Aug 1, 2022 by Roman Landenband

Keywords are central in the work of marketers and SEO experts. They can be used to model what type of content users are looking for on the web, targeting them via ad-campaigns or improving ranking of a particular web-page in "organic" traffic (ranking in a search result for a given search input).

Historically, websites used the "keywords" meta HTML tag to list the different keywords they wanted search engines to see. Some websites abused this to game the system and rank for keywords that did not have anything to do with the content on that website. As a result, Google and other search engines stopped looking there and then finally websites stopped using the "keywords" meta-tag since competitors where the only ones looking there at that point

We hope that this article helps you extract keywords from various websites. This can help you improve your own website's ranking or the analysis of your competitors' sites.

Why are keywords important?

Keywords are important because they help you reach the right audience, increase your conversion rate and brand recognition. But keywords aren't just used for SEO; they're also used in content, social media and CRO (conversion rate optimization).

What is keyword extraction?

Keyword extraction is the process of finding keywords from websites. Keywords are often found in the title, meta description and body of the text. There are many types of keyword extraction algorithms that each have their own strengths and weaknesses. Let's look at a simple but potent method that is not using machine learning.

Approach outline

Input

If you want to find relevant keywords for a website, you need to think like its creators—but in reverse!

It is important to look at what the creators of the website want you to see.

We will be using content from the H1 tag, the title meta-tag and the description meta-tag.

The H1 html tag on a webpage is often used as the main call-to-action for what they want people to read first on the page.

We look at the title of the homepage. It will usually be a short description of what the business does and may contain some keywords worth paying attention to.

When sharing a webpage on social networks, or anywhere else that requires a description of its contents, the content inside the description meta-tag will be showed, this description will be used to provide more information about what's inside the page.

Processing

We've got some data to work with, but not much. Our input is the H1 tag content, the title meta-tag, and the description meta-tag, while concise, is not much data to go on...

We want to find a simple approach, so we will not be using NLP (Natural Language Processing) or any classical "machine-learning" approaches.

Our main strategy here is doing our best to clean the input and hopefully what remains are some high quality keywords.
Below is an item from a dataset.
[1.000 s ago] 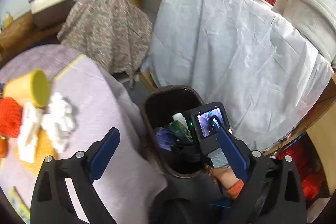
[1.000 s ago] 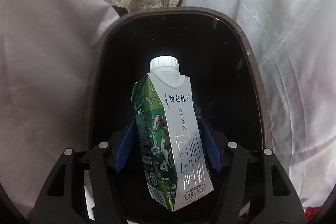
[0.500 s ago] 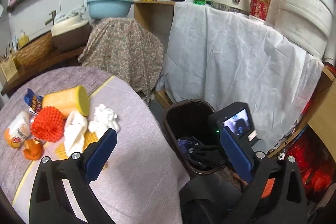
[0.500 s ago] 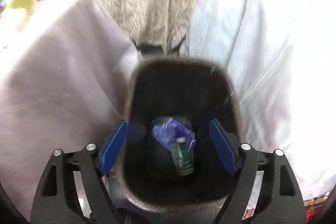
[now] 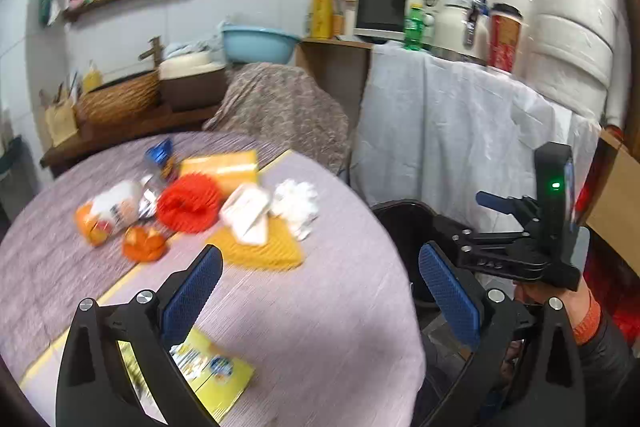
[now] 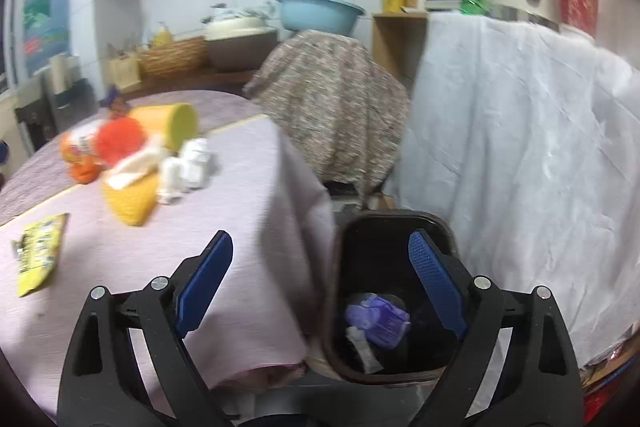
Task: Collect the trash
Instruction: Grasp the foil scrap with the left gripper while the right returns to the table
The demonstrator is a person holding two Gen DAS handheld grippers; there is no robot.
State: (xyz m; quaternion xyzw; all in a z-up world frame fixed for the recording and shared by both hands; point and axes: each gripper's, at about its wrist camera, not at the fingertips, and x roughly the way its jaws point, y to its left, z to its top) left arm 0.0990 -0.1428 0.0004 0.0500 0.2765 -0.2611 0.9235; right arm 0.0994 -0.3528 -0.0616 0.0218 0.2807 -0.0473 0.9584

Practically, this means, we will be removing stop words - a term that means words like "is", "at", "that" etc.. and splitting the input where-ever they appeared.

Implementation outline

extract H1, title & description meta values
split strings using "stop words" (and removing them)
remove remaining sentences with more than 2/3 words in them (by counting spaces for example..)

That's about it! short and sweet.

This is how we currently extract keywords @ CueTap, this seems to work pretty well so far.